Peki, muhalefet ne yapıyor?
Tüm yaptıkları, Türk Milletinin her gün yaşadığı ekonomik sıkıntıları, insan hakları ihlallerini tekrar etmekten ibaret! Sanki halkımız bilmiyor!
Öğretmenler için bir yasa hazırlandı. AKP’nin amacı, Türk Ordusunda yaptığı Atatürkçü-vatansever subay temizliğinin benzerini eğitim ordusunda yapmak! Öğretmenler TBMM’ye ve Milli Eğitim Bakanlığına sokulmadılar, polis müdahalesine muhatap oldular!
Muhalefet, bu öğretmen soykırımına TBMM’de engel olabilecek mi? Hayır!

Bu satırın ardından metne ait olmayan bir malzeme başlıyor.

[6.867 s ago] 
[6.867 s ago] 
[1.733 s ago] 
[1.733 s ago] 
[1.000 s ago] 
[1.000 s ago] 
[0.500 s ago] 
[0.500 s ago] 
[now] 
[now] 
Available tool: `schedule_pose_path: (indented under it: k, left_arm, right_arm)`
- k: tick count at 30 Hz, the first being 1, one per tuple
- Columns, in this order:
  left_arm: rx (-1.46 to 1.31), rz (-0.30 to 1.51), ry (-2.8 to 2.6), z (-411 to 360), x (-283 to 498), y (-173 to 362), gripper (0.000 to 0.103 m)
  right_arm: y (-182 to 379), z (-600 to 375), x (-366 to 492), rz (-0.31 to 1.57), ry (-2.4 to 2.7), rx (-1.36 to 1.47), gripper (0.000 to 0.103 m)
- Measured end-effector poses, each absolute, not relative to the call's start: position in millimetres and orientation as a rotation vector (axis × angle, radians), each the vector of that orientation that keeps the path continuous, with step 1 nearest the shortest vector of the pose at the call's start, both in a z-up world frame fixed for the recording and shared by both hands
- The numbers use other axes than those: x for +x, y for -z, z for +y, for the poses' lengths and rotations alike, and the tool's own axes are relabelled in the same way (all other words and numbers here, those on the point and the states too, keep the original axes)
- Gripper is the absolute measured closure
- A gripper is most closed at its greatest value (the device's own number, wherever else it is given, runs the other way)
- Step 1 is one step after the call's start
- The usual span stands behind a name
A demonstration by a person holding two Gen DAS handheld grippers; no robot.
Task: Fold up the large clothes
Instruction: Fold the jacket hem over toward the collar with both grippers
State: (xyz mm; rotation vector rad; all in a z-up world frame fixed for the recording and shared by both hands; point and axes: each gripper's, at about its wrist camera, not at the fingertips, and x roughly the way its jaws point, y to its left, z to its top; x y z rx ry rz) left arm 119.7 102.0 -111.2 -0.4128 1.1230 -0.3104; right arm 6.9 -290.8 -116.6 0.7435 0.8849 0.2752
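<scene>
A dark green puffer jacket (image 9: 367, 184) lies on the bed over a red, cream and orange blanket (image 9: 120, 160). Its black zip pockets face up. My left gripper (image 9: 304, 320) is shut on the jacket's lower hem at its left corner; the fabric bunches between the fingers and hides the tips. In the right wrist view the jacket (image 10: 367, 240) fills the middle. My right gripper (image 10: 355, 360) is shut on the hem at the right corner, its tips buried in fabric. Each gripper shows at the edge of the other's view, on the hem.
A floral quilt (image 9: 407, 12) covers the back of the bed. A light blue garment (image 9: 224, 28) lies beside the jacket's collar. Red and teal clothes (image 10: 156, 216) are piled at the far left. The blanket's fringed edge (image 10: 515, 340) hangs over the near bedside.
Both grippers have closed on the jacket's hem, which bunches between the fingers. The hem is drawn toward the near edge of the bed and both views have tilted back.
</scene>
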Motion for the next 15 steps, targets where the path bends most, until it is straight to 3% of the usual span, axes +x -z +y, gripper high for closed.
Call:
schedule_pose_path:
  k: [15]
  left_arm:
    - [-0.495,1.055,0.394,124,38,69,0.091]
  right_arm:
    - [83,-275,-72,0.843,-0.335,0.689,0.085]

AKP-MHP Ortaklığı yasayı kabul edecek ve kıyım başlayacak!
Şimdi bana söyler misiniz? Muhalefetin TBMM’de bulunmasının, Türk Milletine na faydası var?
Öğretmenler TBMM’ye gideceklerine, Muhalefet partileri öğretmenlere gitmeli!
Yapılması gereken şudur;
Tüm muhalefet biraraya gelecek ve öncelikler sıralaması yapacak.
DOĞRU Parti olarak öncelik AKP iktidarından kurtulmaktır, diyoruz.
Ortak Cumhurbaşkanı Adayı belirlenecek, TBMM terkedilecek ve demokratik direnme hakkı kullanılarak, AKP seçime mecbur edilecek. İlk yapılacak budur!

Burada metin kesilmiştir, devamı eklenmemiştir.